> **What the task asks**: Search the data below for "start"; list each line that holds it.

★ ★ ★ ★ ★

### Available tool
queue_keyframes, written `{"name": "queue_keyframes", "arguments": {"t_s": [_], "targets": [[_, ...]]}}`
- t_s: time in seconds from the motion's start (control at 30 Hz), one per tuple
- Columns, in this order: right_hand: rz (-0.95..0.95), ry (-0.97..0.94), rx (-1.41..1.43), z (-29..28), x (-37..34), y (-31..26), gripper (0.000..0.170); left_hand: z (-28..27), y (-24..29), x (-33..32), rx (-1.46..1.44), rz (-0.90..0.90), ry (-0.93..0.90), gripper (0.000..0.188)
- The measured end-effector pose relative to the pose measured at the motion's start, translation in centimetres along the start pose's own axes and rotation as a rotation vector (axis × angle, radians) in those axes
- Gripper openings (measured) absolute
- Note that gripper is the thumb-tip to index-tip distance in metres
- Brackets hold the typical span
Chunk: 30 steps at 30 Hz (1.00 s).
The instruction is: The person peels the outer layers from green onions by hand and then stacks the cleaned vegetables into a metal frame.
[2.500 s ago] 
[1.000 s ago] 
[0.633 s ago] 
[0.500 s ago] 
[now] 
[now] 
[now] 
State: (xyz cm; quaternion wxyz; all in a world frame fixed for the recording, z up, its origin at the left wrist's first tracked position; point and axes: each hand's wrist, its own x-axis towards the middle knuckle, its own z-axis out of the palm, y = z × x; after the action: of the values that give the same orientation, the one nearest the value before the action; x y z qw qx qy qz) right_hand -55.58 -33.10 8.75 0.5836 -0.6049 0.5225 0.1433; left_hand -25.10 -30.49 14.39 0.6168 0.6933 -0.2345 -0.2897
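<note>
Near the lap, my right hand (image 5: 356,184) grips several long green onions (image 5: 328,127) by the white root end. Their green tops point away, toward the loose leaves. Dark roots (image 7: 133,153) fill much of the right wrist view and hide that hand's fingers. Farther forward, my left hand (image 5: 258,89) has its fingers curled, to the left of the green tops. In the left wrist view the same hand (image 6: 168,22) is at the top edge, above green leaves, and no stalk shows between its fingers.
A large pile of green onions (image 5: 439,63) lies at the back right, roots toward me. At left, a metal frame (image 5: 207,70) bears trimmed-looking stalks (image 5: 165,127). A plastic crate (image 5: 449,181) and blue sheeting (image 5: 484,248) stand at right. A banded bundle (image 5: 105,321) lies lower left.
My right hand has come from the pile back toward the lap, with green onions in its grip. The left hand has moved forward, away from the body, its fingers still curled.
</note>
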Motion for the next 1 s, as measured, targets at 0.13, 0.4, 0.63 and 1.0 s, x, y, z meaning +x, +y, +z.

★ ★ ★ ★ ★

> **Response**:
- t_s: time in seconds from the motion's start (control at 30 Hz), one per tuple
- The measured end-effector pose relative to the pose measured at the motion's start, translation in centimetres along the start pose's own axes and rotation as a rotation vector (axis × angle, radians) in those axes

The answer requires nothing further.